- [WHAT YOU ARE ASKED TO DO]
Look for the string "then" in the listing. Copy each line that has it.

- [SUPPLIED MATERIAL]
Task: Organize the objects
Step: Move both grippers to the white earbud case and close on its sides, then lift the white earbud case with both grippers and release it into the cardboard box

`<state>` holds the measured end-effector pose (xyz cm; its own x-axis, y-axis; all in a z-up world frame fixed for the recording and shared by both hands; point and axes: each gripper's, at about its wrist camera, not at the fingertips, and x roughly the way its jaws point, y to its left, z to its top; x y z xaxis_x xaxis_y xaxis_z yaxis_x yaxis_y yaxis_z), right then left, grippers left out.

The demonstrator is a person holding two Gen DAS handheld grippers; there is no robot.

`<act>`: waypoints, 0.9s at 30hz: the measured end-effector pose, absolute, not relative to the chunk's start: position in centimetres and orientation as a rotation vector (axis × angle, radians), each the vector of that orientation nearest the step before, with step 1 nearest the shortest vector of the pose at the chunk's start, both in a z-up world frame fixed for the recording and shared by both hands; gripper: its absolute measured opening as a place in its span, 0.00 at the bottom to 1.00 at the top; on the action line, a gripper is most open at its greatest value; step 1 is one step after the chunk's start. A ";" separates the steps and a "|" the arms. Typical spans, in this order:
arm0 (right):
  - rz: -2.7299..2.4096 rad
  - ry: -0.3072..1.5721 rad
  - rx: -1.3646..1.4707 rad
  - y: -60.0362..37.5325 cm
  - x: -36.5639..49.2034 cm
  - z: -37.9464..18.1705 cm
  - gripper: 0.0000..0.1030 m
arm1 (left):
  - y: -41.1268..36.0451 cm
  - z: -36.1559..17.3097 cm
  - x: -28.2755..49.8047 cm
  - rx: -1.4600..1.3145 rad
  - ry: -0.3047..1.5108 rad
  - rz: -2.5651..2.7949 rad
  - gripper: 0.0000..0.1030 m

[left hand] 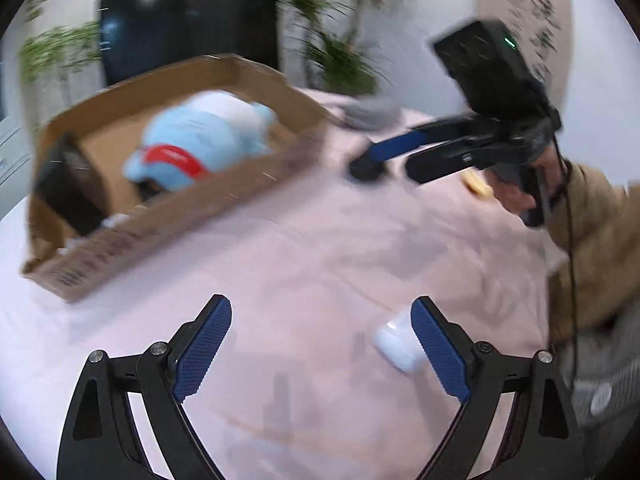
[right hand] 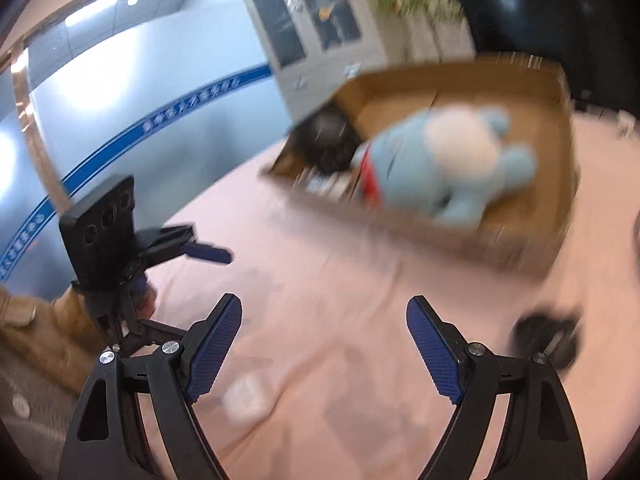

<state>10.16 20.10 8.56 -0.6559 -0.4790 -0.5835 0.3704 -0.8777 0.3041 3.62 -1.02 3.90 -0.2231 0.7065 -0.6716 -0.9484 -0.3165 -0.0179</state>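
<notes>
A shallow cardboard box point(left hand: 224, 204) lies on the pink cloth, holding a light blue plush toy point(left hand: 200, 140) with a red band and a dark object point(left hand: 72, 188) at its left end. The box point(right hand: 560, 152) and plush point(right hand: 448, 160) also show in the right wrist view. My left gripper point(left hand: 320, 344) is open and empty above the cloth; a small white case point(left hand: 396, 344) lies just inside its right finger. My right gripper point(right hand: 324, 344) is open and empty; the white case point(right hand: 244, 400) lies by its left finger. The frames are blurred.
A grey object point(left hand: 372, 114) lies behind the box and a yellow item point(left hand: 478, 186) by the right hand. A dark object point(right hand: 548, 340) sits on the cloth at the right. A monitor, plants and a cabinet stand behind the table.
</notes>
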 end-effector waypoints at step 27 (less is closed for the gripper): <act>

- [TASK RESULT]
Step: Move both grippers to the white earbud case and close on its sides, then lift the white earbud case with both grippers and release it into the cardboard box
`<state>` holds the measured end-effector pose (xyz cm; its own x-axis, y-axis; all in a z-up world frame fixed for the recording and shared by both hands; point and axes: each gripper's, at about its wrist camera, not at the fingertips, and x roughly the way its jaws point, y to its left, z to its top; x y z xaxis_x xaxis_y xaxis_z yaxis_x yaxis_y yaxis_z), right then left, grippers left out.

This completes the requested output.